Naturally, dark cults and dark magicians who want to learn about ancient mysteries have to have some sort of book to refer to, and so for his stories H.P. Lovecraft invented the "Necronomicon", a book supposedly written by the mad Arab Abdoul Alhazrad. This book was the usual source of how Lovecraft's characters learned dark secrets, and usually learning even the smallest of these secrets drove the characters insane.
H.P. Lovecraft's stories captured people's imaginations. Lots of people were drawn to the mythos of the world he had created for his stories, and some people even believed the Necronomicon was a real book. And eventually someone actually did write a book and called it the Necronomicon, and that's the thing you find on the bookshelves of bookstores. It was (obviously) not written by a mad Arab called Abdoul Alhazrad, but it probably sold (and still sells) a lot of copies anyway. Thankfully, reading it doesn't drive people insane.
So. That's the real origin of the Necronomicon. Now, the Cthulu mythos (the general name for Lovecraft's stories) did become quite popular. So I think it's quite possible that the thoughts of all the people who read his stories and think about them might very well have created a sort of astral pocket realm that reflects the stories, and maybe that's the thing you were talking about. I suppose it might even be possible that he was astrally channeling some information from somewhere when he wrote the stories, and maybe *that's* the thing you were talking about. Either way, people haven't been thinking about this for more than a few decades, so any kind of magickal system based on it would probably still be fairly sketchy and unstable. (As opposed to, for example, Taoist magick or Kaballah magick, which people have been practicing for centuries.)
But my big question, really, (and again, all due respects to Bluefirephoenix), is…why would anyone *want* to have real truck with anything that smacks of the Cthulu mythos?
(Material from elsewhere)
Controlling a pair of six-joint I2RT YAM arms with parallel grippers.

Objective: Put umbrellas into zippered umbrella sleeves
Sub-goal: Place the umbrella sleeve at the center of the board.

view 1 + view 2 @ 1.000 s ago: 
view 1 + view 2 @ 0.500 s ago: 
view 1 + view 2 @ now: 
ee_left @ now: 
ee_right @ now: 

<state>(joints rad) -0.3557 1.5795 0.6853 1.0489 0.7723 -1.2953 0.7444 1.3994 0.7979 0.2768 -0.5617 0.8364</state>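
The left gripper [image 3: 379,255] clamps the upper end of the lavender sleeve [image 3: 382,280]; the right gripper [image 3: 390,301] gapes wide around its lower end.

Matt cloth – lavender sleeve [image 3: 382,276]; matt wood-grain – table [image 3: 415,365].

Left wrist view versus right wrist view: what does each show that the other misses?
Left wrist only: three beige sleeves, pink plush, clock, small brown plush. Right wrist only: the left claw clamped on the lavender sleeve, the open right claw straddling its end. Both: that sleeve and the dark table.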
As just stories they are fun, but the things Lovecraft described in his books are the kind of thing that no person who values their life or their sanity would **ever** want to really encounter. The Old Ones, as told by Lovecraft, were absolutely the antithesis of everything humans value.
I know that systems of ritual (or high/Hermetic) magick like the Kaballah, the Golden Dawn, etc. teach that there are nine dark qlippoth that mirror the nine light sephiroth (very very *very* basically, demons versus angels) and they also teach that it is necessary to face the qlippoth deliberately in order to properly control the energies of the sephiroth. But…well, just my opinion of course, but it seems to me that there might be better ways of doing that than by deliberately invoking the qlippoth, or something. I've read accounts by dark practicioners like Aleister Crowley, Anton LaVey, etc. that described how invoking forces like that can tend to obsess the people who invoke them and cause them to do all sorts of crazy things. So even if you say that systems of magick based on the Lovecraft mythos are effective (and there's no reason why they couldn't be, really)…well, I'm just not sure that using such a system is really *wise*. For sure it's something I've never wanted to tinker with.
But maybe Blue could explain that point of view a bit better?